Cezaevinde bir kişiyle görüşmeyi reddettim
Özdağ, cezaevi sürecinde CHP yönetimiyle, milletvekilleriyle hiç olmadığı kadar yoğun temas içerisinde olduğunu belirtti. Bu konudaki sorularımı şöyle yanıtladı:
“Ziyaretime gelerek destek veren herkese teşekkür ederim. Ancak ziyaretime gelen bir CHP milletvekiliyle görüşmeyi kabul etmedim. Zaten infaz koruma memurları da kendi aralarında iddiaya girmişler, ‘Genel başkan bu kişiyle görüşmeyi kabul etmez’ diye. (Özdağ, o milletvekilinin adını yazılmamak kaydıyla bana söyledi, zaten o milletvekilinin kim olduğunu ben de tahmin etmiştim.)
Şimdi Rasim Ozan Kütahyalı’ ya kızıyoruz ama bence Rasim, çok ciddiye alınmalı. Çünkü söyledikleri çoğu kez çok doğru çıkıyor. Bildiğini toplumla önceden paylaşıyor. Örneğin Mart ayında ‘CHP’nin bir devlet operasyonuyla muhatap olduğunu’ ve nelerin olacağını söyledi.
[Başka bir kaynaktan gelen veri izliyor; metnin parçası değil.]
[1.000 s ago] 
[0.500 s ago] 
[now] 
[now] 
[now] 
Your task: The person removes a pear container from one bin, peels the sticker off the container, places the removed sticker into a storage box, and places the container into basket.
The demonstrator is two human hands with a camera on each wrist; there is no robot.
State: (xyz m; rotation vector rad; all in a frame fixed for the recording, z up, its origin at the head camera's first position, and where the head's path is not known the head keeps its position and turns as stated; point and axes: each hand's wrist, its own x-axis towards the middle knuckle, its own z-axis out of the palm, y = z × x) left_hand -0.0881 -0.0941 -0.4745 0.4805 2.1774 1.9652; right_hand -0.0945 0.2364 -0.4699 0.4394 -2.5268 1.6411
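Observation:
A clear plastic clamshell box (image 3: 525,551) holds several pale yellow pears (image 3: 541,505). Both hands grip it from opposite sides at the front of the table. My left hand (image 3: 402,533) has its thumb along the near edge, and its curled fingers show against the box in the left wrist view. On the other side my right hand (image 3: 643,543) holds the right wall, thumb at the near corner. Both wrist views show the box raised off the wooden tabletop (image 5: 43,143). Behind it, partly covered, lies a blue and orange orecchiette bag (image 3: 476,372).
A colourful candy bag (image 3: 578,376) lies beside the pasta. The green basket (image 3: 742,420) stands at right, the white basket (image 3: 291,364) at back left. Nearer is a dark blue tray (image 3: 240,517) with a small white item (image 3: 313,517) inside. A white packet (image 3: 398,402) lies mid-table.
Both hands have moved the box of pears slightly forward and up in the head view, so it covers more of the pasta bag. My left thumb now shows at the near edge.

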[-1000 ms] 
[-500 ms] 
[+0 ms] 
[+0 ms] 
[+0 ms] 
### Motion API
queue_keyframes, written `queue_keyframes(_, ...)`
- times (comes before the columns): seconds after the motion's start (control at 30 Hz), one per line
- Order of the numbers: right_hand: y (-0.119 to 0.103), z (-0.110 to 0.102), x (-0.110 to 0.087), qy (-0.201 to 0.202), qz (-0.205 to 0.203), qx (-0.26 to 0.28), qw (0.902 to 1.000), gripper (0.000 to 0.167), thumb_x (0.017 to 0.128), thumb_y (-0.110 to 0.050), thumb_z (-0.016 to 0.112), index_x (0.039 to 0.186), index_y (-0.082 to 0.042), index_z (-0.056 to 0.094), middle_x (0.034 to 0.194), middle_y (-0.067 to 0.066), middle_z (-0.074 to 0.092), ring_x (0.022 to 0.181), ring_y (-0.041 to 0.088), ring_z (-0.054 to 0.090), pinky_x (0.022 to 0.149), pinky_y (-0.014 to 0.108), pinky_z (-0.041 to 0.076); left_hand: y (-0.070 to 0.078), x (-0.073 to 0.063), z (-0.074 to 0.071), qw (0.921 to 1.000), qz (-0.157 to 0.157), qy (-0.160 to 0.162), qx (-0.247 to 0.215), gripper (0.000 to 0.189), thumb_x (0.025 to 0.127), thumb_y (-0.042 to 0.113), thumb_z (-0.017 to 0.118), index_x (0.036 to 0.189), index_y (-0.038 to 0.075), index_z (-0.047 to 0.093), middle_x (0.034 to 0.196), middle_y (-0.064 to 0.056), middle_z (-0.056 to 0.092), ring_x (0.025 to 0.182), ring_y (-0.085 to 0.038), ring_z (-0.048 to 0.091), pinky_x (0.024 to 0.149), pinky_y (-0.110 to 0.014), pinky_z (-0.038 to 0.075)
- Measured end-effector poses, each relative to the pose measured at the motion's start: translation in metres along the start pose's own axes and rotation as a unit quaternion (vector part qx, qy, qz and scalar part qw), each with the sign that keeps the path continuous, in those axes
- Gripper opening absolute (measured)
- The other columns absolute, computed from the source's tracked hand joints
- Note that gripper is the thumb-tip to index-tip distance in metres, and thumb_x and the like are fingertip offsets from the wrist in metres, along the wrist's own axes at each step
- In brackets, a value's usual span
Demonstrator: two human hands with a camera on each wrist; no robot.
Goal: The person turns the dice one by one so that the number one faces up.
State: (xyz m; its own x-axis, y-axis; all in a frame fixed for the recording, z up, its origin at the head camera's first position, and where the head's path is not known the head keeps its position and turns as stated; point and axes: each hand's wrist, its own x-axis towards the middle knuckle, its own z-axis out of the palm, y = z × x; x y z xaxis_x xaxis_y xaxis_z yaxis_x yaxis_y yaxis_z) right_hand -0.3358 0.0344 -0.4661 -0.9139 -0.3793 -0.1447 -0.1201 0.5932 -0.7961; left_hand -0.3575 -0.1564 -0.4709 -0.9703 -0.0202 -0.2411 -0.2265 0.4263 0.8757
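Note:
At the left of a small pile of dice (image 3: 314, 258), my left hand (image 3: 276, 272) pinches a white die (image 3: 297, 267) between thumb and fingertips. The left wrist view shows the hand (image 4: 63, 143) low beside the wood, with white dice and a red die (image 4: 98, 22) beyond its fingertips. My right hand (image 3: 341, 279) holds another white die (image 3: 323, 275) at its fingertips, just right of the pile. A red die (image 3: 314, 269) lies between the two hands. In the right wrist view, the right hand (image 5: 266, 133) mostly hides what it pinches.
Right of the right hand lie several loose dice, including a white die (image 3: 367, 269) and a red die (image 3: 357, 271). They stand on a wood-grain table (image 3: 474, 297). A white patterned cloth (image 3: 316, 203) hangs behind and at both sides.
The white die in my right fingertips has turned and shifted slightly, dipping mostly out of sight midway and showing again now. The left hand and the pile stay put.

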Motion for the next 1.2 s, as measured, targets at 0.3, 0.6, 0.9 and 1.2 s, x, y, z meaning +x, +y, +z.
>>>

Ondan sonra da, bugün de söylemeye devam ediyor. Bu da, CHP’nin bir iktidar operasyonu olduğunu, amacının da demokrasi, hukuk ihlalleri, seçimde yolsuzluklar olmadığını, aksine CHP’yi bölmek ve parçalamak olduğunu gösteriyor. CHP’nin şimdi yaşadığı budur.”
Özdağ’a, “Siz de mi böyle düşünüyorsunuz?” diye sordum: “Ben de CHP’yi böyle görüyorum. Açıkçası CHP parçalanmaya çalışılıyor. Amaç, CHP’yi güçsüzleştirmek. Erdoğan kendisi seçilemeyeceği için seçilmesinin önünü, muhalefeti parçalayarak açma stratejisi uyguluyor.”